(Source records)
+ + + + + + +
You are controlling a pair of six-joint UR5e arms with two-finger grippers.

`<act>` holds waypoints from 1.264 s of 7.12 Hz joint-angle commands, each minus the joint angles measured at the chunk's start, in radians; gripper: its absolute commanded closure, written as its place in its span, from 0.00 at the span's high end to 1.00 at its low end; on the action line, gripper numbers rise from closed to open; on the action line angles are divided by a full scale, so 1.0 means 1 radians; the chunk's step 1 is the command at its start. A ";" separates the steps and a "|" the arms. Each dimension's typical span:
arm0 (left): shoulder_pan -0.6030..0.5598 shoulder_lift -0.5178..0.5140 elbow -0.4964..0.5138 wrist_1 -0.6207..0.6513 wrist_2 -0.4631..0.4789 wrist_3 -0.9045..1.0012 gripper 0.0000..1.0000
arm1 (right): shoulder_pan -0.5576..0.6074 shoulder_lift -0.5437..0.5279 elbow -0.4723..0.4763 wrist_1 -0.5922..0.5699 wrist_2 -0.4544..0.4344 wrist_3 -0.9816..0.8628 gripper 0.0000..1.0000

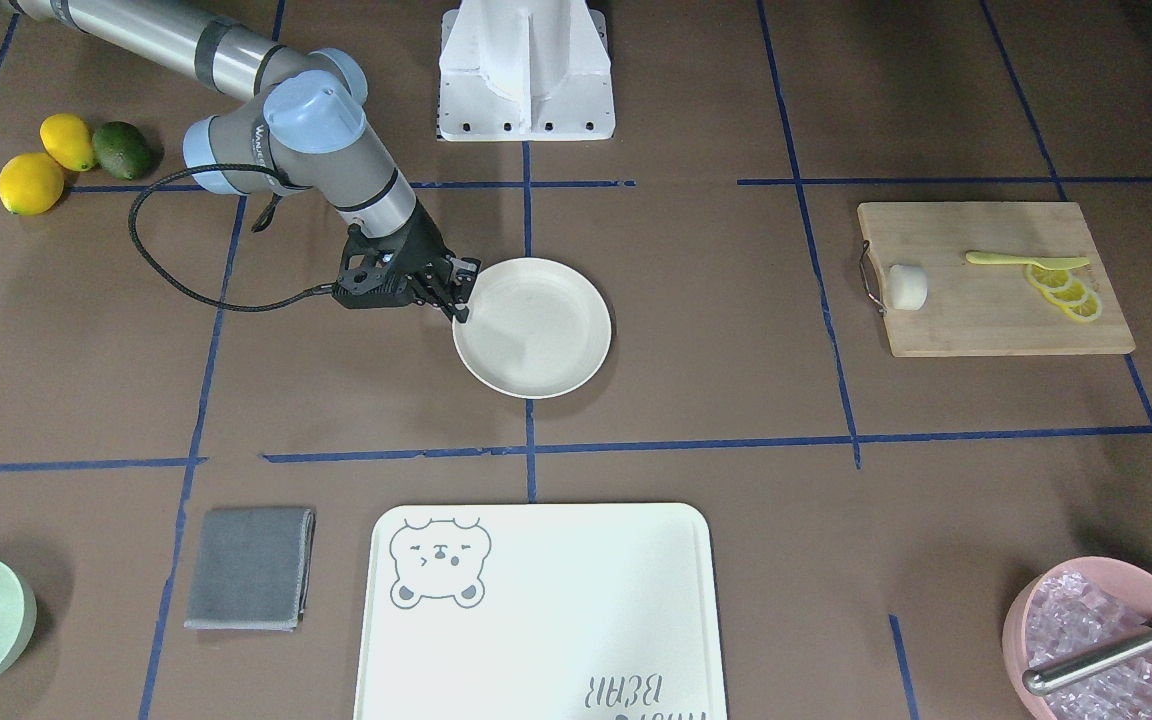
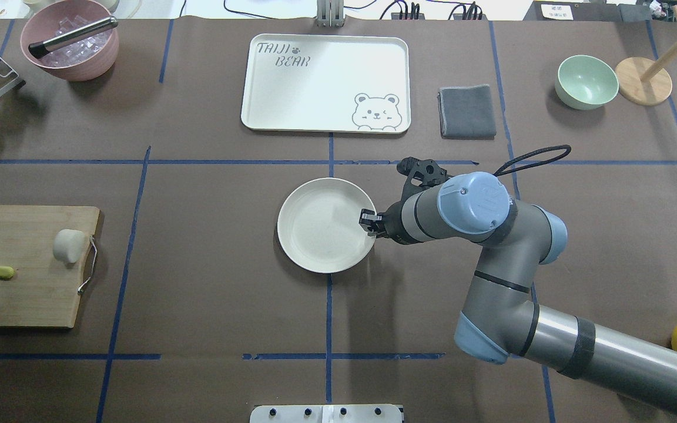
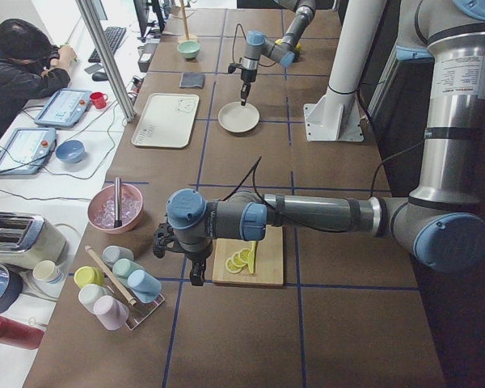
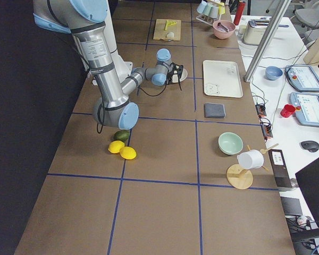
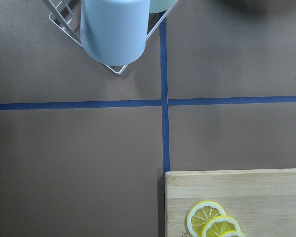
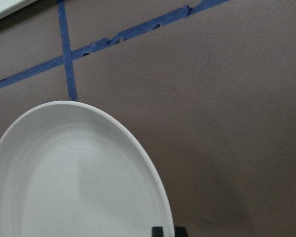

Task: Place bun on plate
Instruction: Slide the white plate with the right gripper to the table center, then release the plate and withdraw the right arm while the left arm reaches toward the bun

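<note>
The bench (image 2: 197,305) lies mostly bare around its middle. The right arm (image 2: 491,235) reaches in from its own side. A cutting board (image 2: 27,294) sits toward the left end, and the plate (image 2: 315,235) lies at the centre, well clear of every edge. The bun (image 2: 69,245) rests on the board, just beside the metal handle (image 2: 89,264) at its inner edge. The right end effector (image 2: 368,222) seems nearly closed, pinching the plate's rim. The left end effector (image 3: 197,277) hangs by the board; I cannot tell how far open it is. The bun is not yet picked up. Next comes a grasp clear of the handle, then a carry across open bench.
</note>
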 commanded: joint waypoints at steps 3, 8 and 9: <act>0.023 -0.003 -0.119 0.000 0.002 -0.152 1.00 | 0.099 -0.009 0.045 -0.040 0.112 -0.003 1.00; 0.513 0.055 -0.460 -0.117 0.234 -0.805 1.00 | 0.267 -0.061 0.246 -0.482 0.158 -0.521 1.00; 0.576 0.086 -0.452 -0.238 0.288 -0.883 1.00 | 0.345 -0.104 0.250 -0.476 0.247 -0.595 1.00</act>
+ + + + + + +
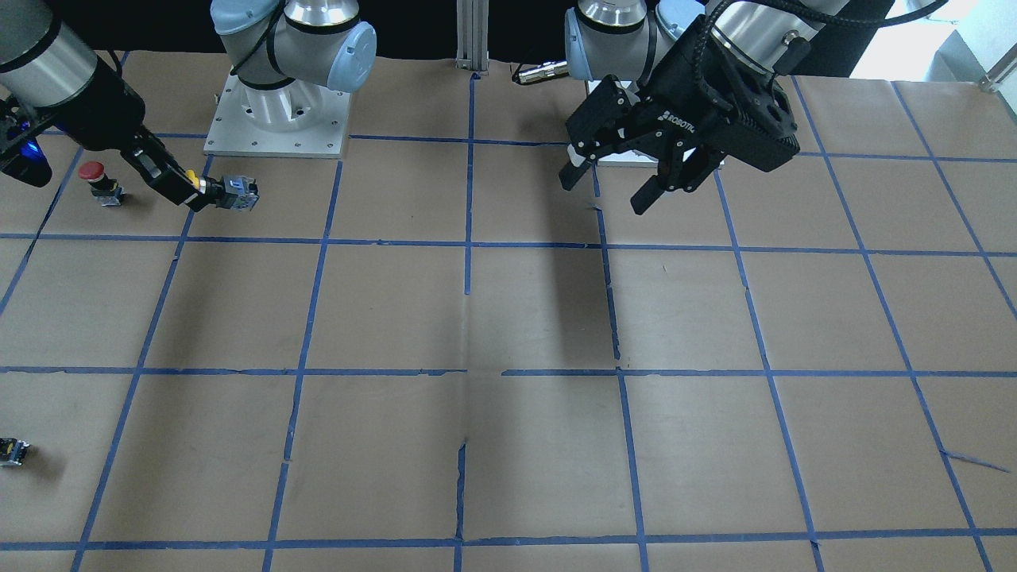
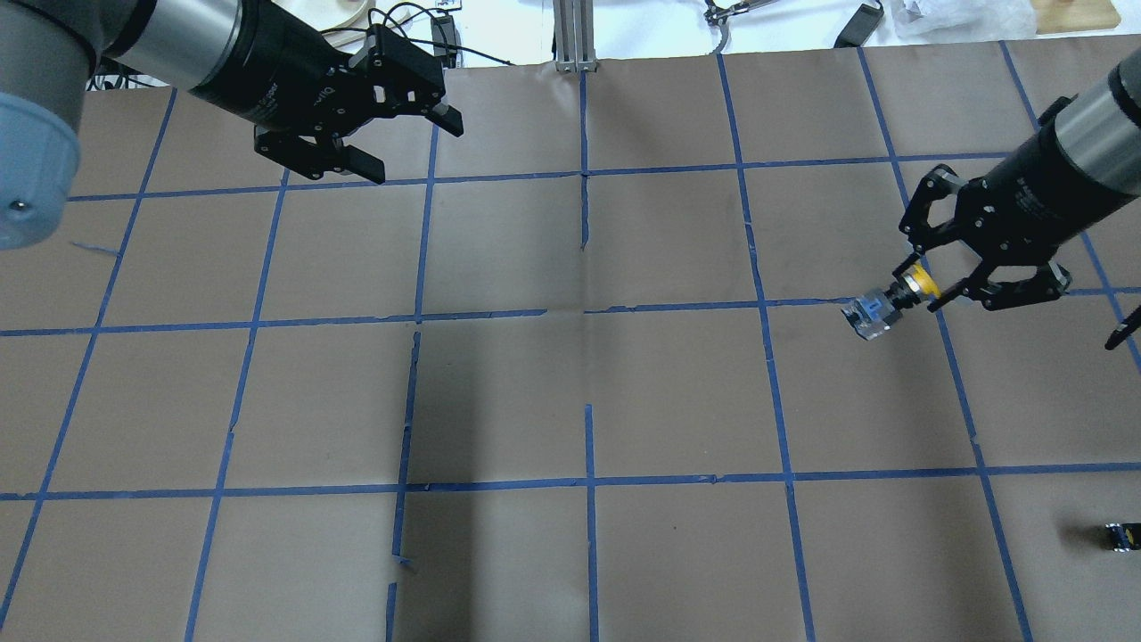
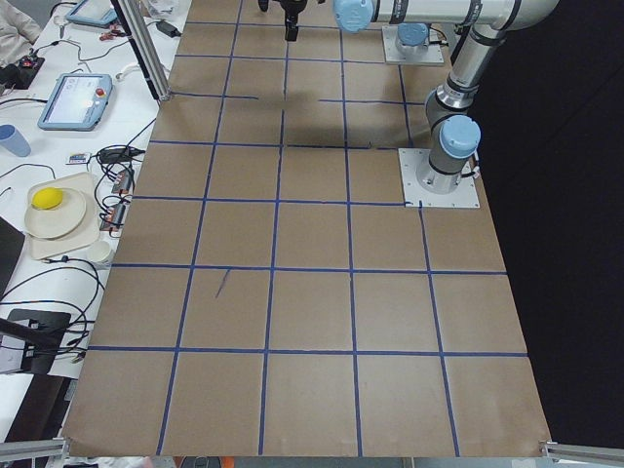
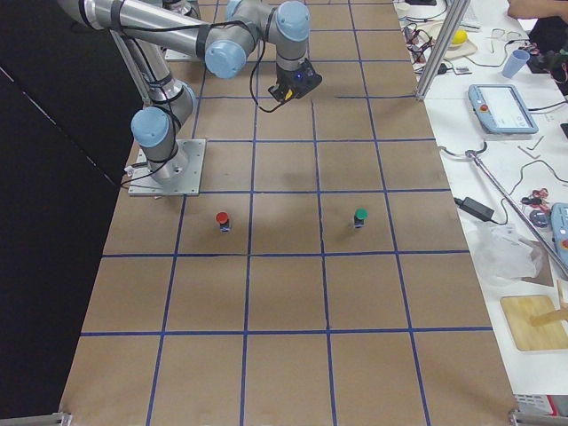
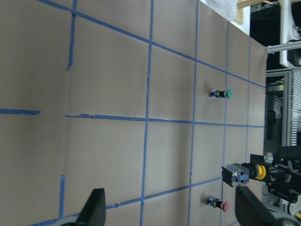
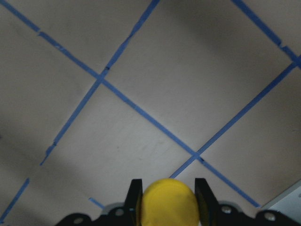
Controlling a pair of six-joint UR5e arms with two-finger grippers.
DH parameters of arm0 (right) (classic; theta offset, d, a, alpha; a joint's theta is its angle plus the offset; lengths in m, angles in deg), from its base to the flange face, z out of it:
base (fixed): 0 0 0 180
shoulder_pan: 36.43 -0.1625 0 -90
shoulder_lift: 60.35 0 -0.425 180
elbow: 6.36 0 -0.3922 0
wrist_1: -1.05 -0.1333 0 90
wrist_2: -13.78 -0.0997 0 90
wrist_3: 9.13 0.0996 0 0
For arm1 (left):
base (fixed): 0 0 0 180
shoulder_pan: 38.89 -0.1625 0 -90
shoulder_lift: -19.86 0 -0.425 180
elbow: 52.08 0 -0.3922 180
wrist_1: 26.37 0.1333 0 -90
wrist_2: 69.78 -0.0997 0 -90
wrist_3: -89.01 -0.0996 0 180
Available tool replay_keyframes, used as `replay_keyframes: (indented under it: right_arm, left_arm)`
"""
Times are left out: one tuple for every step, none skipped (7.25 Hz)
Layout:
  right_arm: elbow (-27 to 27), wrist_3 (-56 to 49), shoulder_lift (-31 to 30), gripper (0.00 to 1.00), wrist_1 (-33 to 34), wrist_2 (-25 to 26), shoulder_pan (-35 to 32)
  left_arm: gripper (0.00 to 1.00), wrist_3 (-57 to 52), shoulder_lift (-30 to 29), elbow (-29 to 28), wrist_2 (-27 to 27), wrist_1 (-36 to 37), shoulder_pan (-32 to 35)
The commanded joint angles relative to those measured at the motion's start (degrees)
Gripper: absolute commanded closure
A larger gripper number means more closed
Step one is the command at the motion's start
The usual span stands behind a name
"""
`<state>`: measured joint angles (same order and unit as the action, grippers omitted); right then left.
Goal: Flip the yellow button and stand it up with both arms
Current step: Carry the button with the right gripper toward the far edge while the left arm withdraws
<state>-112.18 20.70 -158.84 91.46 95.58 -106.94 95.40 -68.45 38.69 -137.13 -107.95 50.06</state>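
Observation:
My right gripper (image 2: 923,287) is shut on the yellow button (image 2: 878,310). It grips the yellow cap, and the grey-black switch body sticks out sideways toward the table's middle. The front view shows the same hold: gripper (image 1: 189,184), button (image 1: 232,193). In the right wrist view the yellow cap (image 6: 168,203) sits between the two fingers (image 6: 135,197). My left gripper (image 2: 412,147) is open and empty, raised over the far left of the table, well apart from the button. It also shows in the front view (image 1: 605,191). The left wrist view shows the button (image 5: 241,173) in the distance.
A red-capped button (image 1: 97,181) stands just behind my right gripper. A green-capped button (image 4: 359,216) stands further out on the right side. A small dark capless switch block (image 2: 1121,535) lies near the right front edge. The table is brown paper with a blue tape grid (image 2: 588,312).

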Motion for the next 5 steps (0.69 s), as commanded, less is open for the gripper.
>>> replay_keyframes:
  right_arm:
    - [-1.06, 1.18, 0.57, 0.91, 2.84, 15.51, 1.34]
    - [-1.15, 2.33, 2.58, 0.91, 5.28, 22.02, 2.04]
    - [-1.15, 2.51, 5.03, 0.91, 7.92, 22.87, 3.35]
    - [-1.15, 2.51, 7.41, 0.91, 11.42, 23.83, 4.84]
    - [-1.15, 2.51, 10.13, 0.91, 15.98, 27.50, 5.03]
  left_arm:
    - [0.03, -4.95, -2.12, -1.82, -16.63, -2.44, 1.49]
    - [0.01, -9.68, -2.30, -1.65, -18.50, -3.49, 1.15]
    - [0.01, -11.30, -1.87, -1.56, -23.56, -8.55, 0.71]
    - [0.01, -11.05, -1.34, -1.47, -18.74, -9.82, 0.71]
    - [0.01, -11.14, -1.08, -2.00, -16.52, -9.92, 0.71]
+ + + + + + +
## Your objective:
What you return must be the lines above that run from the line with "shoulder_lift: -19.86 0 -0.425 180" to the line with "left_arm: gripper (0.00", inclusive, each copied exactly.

## Completed exercise:
shoulder_lift: -19.86 0 -0.425 180
elbow: 52.08 0 -0.3922 180
wrist_1: 26.37 0.1333 0 -90
wrist_2: 69.78 -0.0997 0 -90
wrist_3: -89.01 -0.0996 0 180
Available tool replay_keyframes, used as `replay_keyframes: (indented under it: right_arm, left_arm)`
"""
Times are left out: one tuple for every step, none skipped (7.25 Hz)
Layout:
  right_arm: elbow (-27 to 27), wrist_3 (-56 to 49), shoulder_lift (-31 to 30), gripper (0.00 to 1.00), wrist_1 (-33 to 34), wrist_2 (-25 to 26), shoulder_pan (-35 to 32)
  left_arm: gripper (0.00 to 1.00), wrist_3 (-57 to 52), shoulder_lift (-30 to 29), elbow (-29 to 28), wrist_2 (-27 to 27), wrist_1 (-36 to 37), shoulder_pan (-32 to 35)

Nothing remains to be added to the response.